Two of my favorite current baritones, both with voices well suited to Billy. But Mattei's diction is suspect - much of the text is unintelligible.


----------



## nina foresti (Mar 11, 2014)

Nathan Gunn for me.
Much as I love Mattei, to me in this particular aria, his voice sounds more like a Broadway singer than an opera singer.


----------



## Tsaraslondon (Nov 7, 2013)

As it happens I was at one of the two performances at which the recording with Nathan Gunn was made. They were concert performances, and Gunn was the only singer to perform without a score. He made a totally believable Billy, and I really like him here too.

Mattei makes less of an effect, partly because his diction isn't that great and I wonder how well he understands the language.

This is a wonderful moment in the score and I also remember Christopher Maltman making quite an impression when he sang it as a competitor in the Cardiff Singer of the World.

Are there going to be any other rounds? What about Simon Keenlyside, who sings it on the excellent Hickox recording, Peter Glossop, who is on the original Britten recording and Thomas Allen who was a superb Billy on stage?


----------



## Seattleoperafan (Mar 24, 2013)

Tsaraslondon said:


> As it happens I was at one of the two performances at which the recording with Nathan Gunn was made. They were concert performances, and Gunn was the only singer to perform without a score. He made a totally believable Billy, and I really like him here too.
> 
> Mattei makes less of an effect, partly because his diction isn't that great and I wonder how well he understands the language.
> 
> ...


One more round. I was going to do Bo Skovus and Thomas Allen, but I can substitute if you highly recommend one. I heard Maltman sing it here early in his career. If two of you want 3 rounds we can do that.


----------



## Seattleoperafan (Mar 24, 2013)

delete


----------



## Tsaraslondon (Nov 7, 2013)

Seattleoperafan said:


> One more round. I was going to do Bo Skovus and Thomas Allen, but I can substitute if you highly recommend one. I heard Maltman sing it here early in his career. If two of you want 3 rounds we can do that.

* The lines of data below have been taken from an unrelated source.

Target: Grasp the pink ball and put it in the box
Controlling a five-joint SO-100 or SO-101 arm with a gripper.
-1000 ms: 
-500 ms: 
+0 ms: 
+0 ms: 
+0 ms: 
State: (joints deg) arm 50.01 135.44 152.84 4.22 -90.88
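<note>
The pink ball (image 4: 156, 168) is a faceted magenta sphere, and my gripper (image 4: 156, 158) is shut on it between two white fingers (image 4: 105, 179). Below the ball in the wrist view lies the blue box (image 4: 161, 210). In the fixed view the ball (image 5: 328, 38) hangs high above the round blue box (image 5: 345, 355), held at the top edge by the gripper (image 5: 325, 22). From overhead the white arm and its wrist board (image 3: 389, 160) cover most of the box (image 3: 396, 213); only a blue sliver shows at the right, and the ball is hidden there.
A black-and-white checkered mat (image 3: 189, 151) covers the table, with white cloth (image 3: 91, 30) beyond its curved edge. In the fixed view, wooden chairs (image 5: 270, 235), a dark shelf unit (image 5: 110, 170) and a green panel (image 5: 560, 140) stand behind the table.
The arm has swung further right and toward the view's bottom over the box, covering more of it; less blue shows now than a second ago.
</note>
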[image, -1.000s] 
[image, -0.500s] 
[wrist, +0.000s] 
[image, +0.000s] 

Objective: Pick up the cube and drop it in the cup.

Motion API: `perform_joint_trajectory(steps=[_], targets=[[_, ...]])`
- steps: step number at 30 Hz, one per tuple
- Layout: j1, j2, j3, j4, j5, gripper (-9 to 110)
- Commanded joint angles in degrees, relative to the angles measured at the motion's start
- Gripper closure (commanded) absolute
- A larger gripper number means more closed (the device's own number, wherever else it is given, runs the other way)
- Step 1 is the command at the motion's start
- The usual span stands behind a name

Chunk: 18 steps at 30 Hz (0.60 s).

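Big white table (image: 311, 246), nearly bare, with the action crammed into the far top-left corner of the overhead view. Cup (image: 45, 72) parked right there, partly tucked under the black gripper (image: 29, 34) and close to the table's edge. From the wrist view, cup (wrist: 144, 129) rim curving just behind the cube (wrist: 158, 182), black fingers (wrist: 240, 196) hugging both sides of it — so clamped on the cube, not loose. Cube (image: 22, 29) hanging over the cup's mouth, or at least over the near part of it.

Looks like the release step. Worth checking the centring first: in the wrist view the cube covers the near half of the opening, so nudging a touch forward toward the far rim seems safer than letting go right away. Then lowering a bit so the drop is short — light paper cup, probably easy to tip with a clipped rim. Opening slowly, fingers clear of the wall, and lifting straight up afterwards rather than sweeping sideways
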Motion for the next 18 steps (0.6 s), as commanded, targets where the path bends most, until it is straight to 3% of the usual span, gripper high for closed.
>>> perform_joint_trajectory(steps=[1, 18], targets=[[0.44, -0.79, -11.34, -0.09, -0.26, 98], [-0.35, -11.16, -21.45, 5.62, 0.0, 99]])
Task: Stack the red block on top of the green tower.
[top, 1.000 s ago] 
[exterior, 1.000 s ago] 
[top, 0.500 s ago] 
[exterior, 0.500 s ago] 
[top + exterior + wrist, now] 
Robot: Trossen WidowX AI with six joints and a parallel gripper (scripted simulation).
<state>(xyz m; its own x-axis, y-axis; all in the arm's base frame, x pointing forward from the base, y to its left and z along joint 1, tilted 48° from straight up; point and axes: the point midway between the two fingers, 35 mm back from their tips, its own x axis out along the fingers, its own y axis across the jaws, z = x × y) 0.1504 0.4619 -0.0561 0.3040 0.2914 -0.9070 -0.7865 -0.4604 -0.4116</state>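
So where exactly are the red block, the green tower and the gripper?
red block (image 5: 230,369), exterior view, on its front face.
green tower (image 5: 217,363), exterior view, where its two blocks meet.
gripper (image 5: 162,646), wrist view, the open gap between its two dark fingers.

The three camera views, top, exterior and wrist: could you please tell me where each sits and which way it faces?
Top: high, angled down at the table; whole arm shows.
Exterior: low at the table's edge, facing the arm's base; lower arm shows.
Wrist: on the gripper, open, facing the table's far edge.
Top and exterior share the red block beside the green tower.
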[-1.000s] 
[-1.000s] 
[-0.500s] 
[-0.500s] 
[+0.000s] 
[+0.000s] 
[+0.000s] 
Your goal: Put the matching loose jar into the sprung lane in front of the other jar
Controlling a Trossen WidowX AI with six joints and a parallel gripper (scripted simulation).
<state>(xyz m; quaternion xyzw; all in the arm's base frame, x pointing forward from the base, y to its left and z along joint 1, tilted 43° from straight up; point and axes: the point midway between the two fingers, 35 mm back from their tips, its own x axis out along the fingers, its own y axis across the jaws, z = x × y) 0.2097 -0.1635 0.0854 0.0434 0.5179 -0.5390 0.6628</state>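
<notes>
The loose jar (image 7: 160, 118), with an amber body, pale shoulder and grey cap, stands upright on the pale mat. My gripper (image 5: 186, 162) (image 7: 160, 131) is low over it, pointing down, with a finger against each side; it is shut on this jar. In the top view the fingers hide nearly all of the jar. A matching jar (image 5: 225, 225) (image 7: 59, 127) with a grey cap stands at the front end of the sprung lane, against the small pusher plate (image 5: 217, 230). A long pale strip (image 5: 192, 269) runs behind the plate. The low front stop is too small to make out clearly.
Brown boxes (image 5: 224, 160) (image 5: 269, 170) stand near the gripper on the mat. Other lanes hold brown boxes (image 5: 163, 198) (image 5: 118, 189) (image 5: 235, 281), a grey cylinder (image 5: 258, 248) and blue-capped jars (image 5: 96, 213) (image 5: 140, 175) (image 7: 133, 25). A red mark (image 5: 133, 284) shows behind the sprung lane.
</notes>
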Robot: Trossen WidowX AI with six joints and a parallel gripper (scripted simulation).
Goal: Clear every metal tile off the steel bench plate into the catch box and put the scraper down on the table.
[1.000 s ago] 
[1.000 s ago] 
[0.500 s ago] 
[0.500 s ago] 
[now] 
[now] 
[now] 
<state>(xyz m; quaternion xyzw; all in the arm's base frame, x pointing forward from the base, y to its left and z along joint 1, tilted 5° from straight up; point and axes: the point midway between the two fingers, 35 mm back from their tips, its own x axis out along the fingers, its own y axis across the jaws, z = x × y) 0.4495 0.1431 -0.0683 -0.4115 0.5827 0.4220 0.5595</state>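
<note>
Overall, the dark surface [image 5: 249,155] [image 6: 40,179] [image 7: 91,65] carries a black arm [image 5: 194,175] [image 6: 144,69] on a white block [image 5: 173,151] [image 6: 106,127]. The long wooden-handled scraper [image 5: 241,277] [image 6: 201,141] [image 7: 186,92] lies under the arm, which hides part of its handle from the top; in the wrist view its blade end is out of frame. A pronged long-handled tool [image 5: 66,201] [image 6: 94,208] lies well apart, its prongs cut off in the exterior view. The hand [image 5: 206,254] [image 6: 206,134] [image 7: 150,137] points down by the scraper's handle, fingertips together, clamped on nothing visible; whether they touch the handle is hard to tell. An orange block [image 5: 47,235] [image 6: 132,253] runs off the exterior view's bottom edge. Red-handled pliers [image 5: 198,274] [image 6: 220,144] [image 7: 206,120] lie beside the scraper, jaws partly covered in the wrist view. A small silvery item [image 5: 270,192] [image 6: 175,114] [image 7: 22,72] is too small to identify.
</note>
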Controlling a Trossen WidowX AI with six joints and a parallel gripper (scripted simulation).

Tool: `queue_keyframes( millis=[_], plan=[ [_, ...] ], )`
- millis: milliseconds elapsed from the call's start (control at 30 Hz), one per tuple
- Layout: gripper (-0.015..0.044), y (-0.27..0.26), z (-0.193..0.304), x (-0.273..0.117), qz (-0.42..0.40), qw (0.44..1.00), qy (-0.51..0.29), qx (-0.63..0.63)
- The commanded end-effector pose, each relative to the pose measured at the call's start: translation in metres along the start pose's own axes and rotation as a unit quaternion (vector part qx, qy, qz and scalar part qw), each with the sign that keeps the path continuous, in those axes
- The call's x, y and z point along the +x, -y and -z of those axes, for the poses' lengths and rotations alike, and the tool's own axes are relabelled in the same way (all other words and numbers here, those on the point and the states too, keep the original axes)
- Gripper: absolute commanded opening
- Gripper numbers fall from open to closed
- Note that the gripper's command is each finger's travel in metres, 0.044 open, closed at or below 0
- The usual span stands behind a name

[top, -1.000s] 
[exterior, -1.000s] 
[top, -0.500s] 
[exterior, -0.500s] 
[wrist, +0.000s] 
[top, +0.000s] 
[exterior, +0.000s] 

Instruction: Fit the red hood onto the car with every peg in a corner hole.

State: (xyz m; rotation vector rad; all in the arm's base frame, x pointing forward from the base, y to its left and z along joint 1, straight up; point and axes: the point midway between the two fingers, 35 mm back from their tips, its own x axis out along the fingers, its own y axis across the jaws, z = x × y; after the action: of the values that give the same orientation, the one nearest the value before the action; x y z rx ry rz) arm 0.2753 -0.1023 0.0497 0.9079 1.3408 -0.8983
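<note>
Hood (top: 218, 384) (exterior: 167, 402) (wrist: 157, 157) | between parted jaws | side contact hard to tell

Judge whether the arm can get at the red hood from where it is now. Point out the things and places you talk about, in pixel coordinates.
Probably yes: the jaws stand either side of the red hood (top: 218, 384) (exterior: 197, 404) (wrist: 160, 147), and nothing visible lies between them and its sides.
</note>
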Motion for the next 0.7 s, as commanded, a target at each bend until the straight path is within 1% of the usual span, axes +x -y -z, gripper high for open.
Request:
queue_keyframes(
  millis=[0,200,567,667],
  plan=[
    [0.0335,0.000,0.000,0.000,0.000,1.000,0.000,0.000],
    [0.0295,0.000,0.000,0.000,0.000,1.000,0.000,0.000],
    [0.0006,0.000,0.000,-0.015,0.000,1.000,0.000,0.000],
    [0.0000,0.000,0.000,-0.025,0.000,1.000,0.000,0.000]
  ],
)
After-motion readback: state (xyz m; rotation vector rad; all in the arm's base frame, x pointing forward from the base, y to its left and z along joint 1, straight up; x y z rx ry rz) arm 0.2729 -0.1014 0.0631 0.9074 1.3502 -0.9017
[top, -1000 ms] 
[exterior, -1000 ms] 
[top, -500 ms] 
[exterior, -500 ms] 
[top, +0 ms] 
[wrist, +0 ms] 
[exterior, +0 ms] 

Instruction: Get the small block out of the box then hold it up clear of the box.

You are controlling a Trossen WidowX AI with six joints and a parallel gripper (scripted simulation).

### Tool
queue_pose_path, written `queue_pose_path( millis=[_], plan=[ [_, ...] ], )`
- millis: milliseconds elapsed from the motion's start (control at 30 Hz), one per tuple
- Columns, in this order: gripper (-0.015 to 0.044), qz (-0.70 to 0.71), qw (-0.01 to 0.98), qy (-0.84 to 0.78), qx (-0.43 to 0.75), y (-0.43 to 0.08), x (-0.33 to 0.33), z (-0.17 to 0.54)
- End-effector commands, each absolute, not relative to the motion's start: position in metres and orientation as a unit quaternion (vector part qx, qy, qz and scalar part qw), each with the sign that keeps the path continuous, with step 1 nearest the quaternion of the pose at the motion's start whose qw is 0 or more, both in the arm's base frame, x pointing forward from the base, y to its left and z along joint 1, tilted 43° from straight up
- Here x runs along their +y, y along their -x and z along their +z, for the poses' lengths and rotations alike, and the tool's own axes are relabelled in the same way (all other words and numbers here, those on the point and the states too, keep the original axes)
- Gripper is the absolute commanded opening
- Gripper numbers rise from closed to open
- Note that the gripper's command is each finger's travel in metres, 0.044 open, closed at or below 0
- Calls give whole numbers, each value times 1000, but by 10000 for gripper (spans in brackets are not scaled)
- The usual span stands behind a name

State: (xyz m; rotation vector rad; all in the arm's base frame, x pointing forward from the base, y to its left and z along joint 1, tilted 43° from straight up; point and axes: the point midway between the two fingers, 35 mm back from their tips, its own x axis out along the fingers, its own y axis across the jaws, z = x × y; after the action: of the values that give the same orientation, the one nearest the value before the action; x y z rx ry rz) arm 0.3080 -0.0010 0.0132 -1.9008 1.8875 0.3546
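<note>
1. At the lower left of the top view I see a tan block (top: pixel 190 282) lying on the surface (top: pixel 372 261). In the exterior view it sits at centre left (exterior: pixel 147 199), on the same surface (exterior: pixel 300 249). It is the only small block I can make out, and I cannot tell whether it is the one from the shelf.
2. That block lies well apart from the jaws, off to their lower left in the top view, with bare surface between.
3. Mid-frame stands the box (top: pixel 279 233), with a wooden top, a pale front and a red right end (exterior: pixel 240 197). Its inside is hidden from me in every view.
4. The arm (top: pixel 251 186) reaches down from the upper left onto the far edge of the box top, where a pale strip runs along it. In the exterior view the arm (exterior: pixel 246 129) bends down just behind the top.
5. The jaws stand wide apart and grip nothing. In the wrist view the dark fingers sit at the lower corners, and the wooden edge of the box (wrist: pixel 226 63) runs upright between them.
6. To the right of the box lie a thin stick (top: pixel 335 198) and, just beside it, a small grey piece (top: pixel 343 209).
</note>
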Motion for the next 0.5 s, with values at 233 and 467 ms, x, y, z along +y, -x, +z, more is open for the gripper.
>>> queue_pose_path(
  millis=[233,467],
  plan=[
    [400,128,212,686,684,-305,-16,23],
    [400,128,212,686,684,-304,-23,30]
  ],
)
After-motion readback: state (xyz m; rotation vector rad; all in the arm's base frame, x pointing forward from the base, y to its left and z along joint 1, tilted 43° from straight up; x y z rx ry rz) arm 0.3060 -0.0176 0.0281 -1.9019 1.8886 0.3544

Personally I'd go for Allen and Keenlyside.


----------



## wkasimer (Jun 5, 2017)

Seattleoperafan said:


> One more round. I was going to do Bo Skovus and Thomas Allen, but I can substitute if you highly recommend one. I heard Maltman sing it here early in his career. If two of you want 3 rounds we can do that.


I'd opt for anyone but Skovhus.


----------



## ColdGenius (9 mo ago)

Why not? I heard Maltman live in _Iphigenie en Tauride_, I liked him.


----------



## MAS (Apr 15, 2015)

nina foresti said:


> Nathan Gunn for me.
> Much as I love Mattei, to me in this particular aria, his voice sounds more like a Broadway singer than an opera singer.


I like a baritone (or tenor) who looks that good shirtless!


----------



## ColdGenius (9 mo ago)

MAS said:


> I like a baritone (or tenor) who looks that good shirtless!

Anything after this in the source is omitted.